DARPA tries to know when to hold 'em
New tools for detecting insider threats could take a lesson from poker players
- By Henry Kenyon
- Sep 01, 2010
The Defense Advanced Research Projects Agency wants to make it harder for spies or informers in an organization to leak data to the outside world. The goal of the Cyber Insider Threat (CINDER) program is to develop new technologies and techniques to detect ongoing activities in government and military networks.
In the wake of recent data breaches, such as the WikiLeaks incident, the Defense Department has become very concerned about keeping its operational information within its firewalls. DARPA’s broad agency announcement for the CINDER program asks potential applicants to design solutions with the assumption that “most systems and networks have already been compromised by various types and classes of adversaries.”
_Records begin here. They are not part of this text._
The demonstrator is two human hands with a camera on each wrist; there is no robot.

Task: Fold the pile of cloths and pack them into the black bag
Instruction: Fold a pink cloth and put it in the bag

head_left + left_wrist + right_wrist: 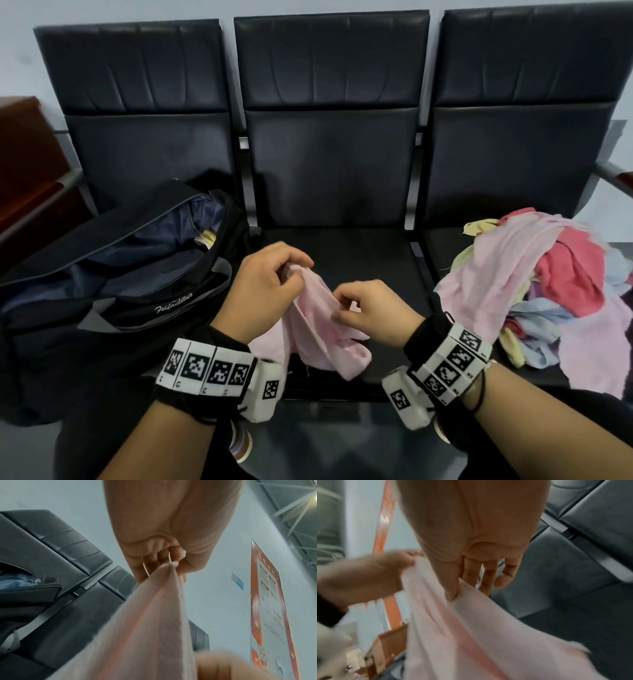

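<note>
A pale pink cloth (317,325) hangs bunched between my two hands above the front of the middle seat. My left hand (270,274) pinches its upper corner, and the left wrist view shows the curled fingers (154,559) gripping that corner of the pink cloth (150,622). My right hand (363,305) pinches the cloth's edge lower and to the right; thumb and fingers (467,574) hold the pink cloth (479,628). The black bag (113,274) lies open on the left seat, a yellowish cloth (207,237) inside. The pile of cloths (548,277) lies on the right seat.
Three black padded seats (335,192) stand in a row against a pale wall. A brown wooden cabinet (24,164) is at the far left. A metal armrest (613,174) juts out at the right. A red poster (269,601) hangs on the wall.
</note>
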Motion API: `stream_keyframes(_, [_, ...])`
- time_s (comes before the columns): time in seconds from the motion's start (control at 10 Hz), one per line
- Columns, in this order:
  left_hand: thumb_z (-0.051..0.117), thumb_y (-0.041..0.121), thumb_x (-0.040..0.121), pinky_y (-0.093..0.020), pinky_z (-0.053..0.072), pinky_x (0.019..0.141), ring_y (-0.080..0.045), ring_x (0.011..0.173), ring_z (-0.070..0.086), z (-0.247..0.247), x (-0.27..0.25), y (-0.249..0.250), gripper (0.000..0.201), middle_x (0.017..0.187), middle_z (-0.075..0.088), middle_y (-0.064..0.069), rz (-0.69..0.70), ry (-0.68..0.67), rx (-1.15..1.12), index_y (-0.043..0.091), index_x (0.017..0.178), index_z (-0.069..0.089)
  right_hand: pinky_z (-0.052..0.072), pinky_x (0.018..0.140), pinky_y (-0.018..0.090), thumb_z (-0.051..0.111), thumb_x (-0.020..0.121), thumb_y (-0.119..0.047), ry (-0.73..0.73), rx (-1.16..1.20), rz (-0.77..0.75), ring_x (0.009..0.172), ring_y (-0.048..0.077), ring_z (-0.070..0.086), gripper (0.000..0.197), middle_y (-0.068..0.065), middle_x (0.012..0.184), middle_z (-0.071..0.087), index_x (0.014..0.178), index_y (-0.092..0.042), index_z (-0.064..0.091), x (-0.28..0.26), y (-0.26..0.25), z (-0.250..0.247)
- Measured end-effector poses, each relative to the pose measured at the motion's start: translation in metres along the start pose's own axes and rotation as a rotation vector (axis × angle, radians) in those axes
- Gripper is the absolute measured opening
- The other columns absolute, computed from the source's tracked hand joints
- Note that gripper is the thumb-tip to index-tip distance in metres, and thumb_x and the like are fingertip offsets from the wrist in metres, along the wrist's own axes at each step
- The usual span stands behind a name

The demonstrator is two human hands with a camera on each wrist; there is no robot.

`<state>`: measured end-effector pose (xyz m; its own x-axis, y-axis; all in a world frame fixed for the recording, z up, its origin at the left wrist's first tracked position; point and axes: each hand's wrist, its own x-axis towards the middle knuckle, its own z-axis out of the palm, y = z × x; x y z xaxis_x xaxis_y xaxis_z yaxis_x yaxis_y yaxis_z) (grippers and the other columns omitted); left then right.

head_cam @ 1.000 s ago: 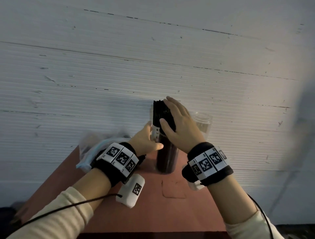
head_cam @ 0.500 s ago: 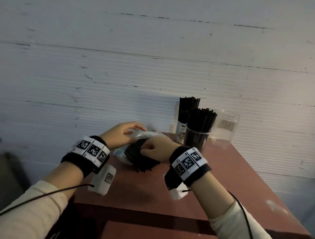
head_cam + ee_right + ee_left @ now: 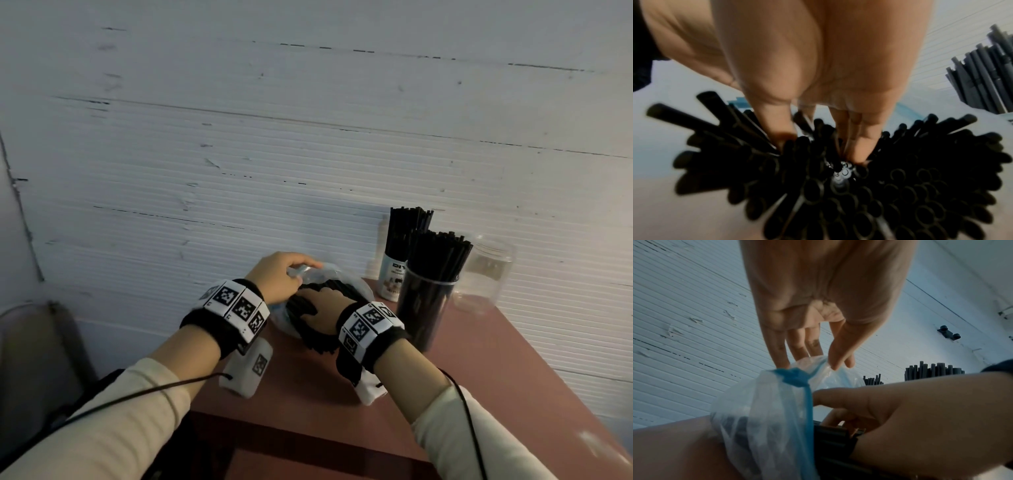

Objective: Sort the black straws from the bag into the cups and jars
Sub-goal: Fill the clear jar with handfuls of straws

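Observation:
A clear plastic bag [image 3: 358,288] with a blue strip [image 3: 797,378] lies on the reddish-brown table [image 3: 479,370], full of black straws [image 3: 317,339]. My left hand [image 3: 301,271] pinches the bag's upper edge [image 3: 813,363] and holds it up. My right hand [image 3: 306,298] reaches into the bag's mouth; its thumb and fingers [image 3: 856,139] dig into the straw pile [image 3: 900,186] and grip a bunch. To the right, a clear cup [image 3: 426,315] and a white labelled cup [image 3: 392,279] behind it each stand packed with upright straws. An empty clear jar [image 3: 484,274] stands at the far right.
A white ribbed wall [image 3: 274,154] rises right behind the table. The table's front edge [image 3: 308,425] runs below my wrists. A dark chair-like shape [image 3: 37,359] sits at the left, off the table. Cables run along both sleeves.
Both hands left the clear cup of straws and moved left to the bag. The left hand took hold of the bag's edge and the right hand pushed into the straws.

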<state>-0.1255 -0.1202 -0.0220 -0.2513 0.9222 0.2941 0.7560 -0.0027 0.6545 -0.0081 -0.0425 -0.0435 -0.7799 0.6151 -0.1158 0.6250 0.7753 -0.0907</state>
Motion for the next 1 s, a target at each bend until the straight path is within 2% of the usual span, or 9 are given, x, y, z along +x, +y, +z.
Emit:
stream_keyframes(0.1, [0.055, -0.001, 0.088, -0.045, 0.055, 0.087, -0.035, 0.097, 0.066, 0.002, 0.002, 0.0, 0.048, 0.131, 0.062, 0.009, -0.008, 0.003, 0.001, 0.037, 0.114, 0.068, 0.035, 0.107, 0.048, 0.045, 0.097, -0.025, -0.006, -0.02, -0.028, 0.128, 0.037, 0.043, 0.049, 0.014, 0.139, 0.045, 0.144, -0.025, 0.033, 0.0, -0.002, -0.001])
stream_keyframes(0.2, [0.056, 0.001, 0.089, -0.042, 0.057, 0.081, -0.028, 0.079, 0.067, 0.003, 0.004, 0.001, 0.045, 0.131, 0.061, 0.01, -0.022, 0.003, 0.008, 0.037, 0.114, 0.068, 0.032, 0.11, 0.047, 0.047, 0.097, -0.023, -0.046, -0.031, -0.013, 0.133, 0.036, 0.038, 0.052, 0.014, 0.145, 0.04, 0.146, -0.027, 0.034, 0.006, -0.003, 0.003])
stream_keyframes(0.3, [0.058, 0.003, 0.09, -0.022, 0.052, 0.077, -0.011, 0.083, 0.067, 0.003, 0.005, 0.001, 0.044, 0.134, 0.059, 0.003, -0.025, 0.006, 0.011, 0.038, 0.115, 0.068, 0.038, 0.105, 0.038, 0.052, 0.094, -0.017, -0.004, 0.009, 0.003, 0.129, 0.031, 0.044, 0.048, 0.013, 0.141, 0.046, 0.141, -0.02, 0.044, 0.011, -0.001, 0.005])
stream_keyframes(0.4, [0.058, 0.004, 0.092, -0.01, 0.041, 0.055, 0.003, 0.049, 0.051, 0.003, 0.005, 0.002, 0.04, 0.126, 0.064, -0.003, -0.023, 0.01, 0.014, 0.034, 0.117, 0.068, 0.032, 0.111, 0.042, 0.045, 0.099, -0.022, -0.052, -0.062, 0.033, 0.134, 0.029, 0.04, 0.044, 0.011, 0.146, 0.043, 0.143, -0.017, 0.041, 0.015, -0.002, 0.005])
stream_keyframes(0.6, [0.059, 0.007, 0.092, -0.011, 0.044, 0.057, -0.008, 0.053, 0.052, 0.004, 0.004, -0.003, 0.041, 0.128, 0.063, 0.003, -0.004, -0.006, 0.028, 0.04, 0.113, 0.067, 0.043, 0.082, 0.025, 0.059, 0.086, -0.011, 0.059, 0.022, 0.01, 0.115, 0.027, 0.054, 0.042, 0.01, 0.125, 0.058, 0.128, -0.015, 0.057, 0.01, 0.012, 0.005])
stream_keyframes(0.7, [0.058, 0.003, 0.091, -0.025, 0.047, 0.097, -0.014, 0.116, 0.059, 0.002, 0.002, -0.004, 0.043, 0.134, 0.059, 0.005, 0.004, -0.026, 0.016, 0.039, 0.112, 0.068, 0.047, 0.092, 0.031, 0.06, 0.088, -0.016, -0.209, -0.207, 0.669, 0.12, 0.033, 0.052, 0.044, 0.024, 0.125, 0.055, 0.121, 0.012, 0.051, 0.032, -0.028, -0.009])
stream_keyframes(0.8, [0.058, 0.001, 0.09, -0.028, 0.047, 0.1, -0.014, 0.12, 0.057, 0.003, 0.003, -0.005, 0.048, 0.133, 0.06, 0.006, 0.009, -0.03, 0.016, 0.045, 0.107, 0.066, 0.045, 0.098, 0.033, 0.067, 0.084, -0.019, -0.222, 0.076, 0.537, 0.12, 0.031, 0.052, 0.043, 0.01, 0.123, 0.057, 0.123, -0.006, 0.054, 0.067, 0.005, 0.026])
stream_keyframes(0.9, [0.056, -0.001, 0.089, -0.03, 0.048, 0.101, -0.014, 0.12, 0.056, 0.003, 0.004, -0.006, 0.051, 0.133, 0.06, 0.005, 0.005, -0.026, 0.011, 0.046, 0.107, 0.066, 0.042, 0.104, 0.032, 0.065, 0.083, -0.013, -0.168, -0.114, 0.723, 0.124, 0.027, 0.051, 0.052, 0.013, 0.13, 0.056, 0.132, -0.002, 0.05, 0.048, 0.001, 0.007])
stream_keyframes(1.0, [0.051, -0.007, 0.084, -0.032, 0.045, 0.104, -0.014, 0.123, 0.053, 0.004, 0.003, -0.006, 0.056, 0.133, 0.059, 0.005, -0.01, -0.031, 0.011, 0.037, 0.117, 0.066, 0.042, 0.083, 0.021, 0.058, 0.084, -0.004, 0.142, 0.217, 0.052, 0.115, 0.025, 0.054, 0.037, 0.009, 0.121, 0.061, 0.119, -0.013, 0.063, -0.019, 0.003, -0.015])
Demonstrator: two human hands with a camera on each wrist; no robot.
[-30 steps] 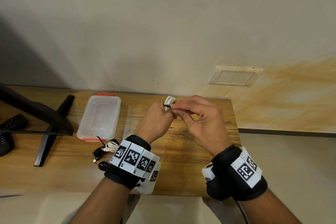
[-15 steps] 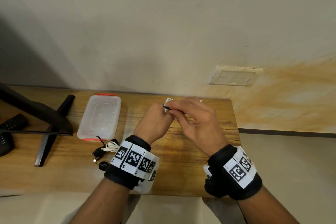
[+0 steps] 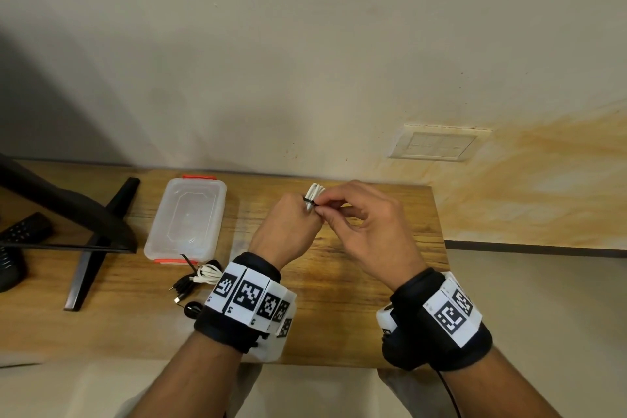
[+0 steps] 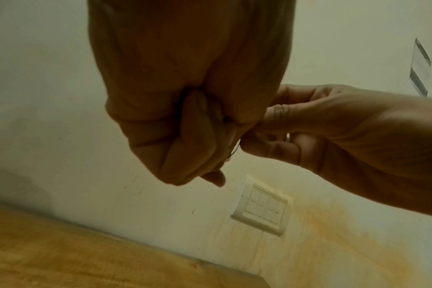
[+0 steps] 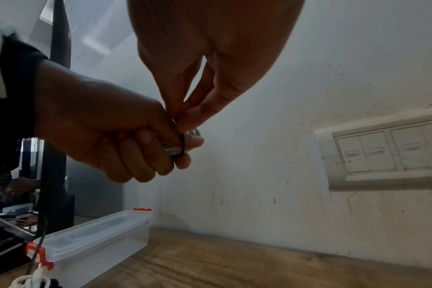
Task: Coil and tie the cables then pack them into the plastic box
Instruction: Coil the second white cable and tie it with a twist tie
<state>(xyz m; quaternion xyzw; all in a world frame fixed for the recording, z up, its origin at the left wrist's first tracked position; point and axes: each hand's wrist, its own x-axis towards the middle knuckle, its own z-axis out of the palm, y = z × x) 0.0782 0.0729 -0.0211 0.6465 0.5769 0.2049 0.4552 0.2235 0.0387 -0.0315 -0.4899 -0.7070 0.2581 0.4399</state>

The announcement notes that what sets insider threats apart from other types of attacks is the use of normal, day-to-day activities to collect data. To detect insiders, DARPA is asking interested organizations to develop algorithms that can spot "tells" — a term derived from poker that describes a tic or trait that a player unknowingly displays when bluffing. For example, a keen-eyed poker player might notice that a particular opponent always taps his finger on his knee when playing a poor hand. The next time he does it, that "tell" signals that he's holding a weak hand and trying to bluff. On the other hand, if he's betting aggressively and not tapping his knee, it probably means he's confident that he's got some strong cards.
The algorithms would look for signs that an employee or service member might be gathering data in an unauthorized manner.
CINDER does not focus on intrusion detection but on normal, everyday activities within government firewalls to expose hidden operations and systems. According to DARPA, CINDER is a three-phase program. The announcement covers Phase I and seeks to establish a fundamental understanding of different types of adversary missions and the techniques and approaches for identifying them as part of an insider threat. Phase II will create a system able to detect multiple enemy missions within a network, and Phase III will scale Phase II to a real-world network environment.
Because individual activities can potentially create a torrent of false positives, the announcement specifies that organizations develop systems to identify specific types of cyber missions and the tells that an agent would make to gather data and take it out of the network.
Henry Kenyon is a contributing writer for Defense Systems.